| Work instruction |
Write out, word for word, every line in the data below from the one containing "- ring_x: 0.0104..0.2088" to the one containing "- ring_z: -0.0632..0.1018", both of them included.

| Information supplied |
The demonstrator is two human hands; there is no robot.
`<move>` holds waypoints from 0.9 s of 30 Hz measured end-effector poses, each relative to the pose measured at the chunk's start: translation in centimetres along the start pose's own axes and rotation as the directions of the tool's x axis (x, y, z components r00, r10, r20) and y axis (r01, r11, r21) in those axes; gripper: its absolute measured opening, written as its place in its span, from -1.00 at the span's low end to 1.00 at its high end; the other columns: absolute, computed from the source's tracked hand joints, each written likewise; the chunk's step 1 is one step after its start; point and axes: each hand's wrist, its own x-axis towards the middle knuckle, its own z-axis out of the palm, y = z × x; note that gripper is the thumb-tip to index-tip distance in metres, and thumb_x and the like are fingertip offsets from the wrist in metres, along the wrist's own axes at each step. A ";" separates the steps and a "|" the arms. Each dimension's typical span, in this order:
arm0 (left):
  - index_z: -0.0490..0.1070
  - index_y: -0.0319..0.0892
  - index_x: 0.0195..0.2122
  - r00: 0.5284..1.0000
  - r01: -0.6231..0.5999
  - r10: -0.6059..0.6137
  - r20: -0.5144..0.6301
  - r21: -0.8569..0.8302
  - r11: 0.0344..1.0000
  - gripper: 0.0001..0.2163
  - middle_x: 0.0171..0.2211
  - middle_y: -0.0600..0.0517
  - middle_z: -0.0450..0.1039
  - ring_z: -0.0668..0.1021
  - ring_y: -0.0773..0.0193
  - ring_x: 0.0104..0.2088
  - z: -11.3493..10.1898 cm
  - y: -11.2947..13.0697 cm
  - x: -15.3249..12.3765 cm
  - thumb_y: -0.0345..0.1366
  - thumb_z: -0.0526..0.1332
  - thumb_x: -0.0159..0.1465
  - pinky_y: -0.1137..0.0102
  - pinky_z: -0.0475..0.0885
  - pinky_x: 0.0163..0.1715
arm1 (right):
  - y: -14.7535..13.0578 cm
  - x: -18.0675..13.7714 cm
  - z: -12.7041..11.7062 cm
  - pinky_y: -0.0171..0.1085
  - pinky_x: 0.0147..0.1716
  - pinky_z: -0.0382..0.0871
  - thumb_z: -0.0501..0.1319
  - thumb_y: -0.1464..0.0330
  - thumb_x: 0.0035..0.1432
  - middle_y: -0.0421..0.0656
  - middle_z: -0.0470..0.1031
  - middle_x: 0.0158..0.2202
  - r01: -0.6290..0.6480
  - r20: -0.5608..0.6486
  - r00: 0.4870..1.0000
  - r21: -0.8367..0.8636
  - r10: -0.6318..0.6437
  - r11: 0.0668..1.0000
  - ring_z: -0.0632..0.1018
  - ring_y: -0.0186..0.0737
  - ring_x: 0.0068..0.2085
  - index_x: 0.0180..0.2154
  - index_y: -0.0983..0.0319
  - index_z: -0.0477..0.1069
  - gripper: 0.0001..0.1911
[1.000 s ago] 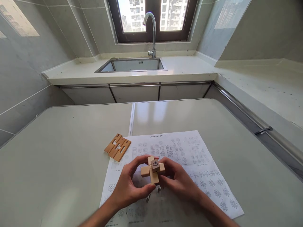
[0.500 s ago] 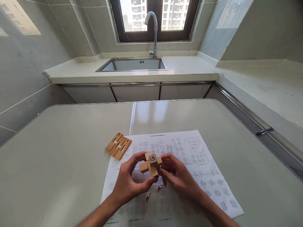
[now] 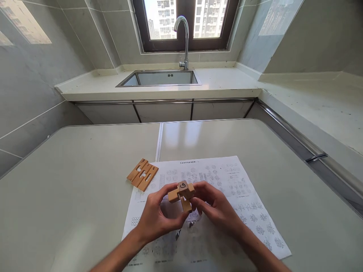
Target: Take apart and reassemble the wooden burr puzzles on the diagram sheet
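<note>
Since a second ago, you've tilted the wooden cross puzzle [image 3: 182,195] farther away. Your left hand [image 3: 155,219] and right hand [image 3: 216,208] grasp it; its marked end faces up, one bar points near.

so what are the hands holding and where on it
Both hands hold the wooden cross puzzle above the printed sheet: left hand fingers at its left arm and underside, right hand fingers on its right side.

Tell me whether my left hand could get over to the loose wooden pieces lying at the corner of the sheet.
Probably yes. The loose wooden pieces lie on the table up and left of the left hand, with nothing between them. But that hand grips the wooden puzzle with the right hand.
</note>
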 end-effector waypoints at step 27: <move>0.31 -0.14 0.27 0.976 -0.194 0.218 0.027 0.571 0.797 -0.38 0.24 -0.23 0.40 0.37 -0.21 0.31 -0.7 -2.7 0.8 -0.01 0.44 0.29 -0.16 0.41 0.26 | 0.8 0.1 -0.3 -0.07 -0.12 0.53 0.28 0.08 0.41 -0.06 0.64 -0.12 0.017 -0.248 0.967 -0.195 -0.066 0.981 0.59 -0.07 -0.16 0.02 0.15 0.49 -0.68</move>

| Task output |
  - ring_x: 0.0104..0.2088
  - z: -11.3493..10.1898 cm
  - y: -11.2947..13.0697 cm
  - x: -15.3249..12.3765 cm
  - thumb_y: -0.0345..0.1366
  - thumb_z: -0.0526..0.1332
  - thumb_x: -0.0159..0.1465
  - pinky_y: -0.1137..0.0102
  - pinky_z: -0.0475..0.0885
  - pinky_x: 0.0163..0.1715
arm1 (right):
  - y: -14.7535..13.0578 cm
  - x: -18.0675..13.7714 cm
  - z: -12.7041..11.7062 cm
  - pinky_y: -0.0171..0.1085
  - pinky_x: 0.0147..0.1716
  - pinky_z: -0.0382..0.0871
  - thumb_z: -0.0501..0.1319
  - thumb_y: -0.1464..0.0330
  - thumb_x: 0.0035..0.1432
  - middle_y: -0.0421..0.0656
  - middle_z: -0.0470..0.1031
  - middle_x: 0.0158..0.2202
  - r01: -0.6290..0.6480
  - r20: -0.5608..0.6486
  - r00: 0.4870..1.0000
  - r21: -0.8367..0.8636
  - r10: -0.6318..0.6437
  - r11: 0.0668..1.0000
  - ring_z: -0.0632..0.1018

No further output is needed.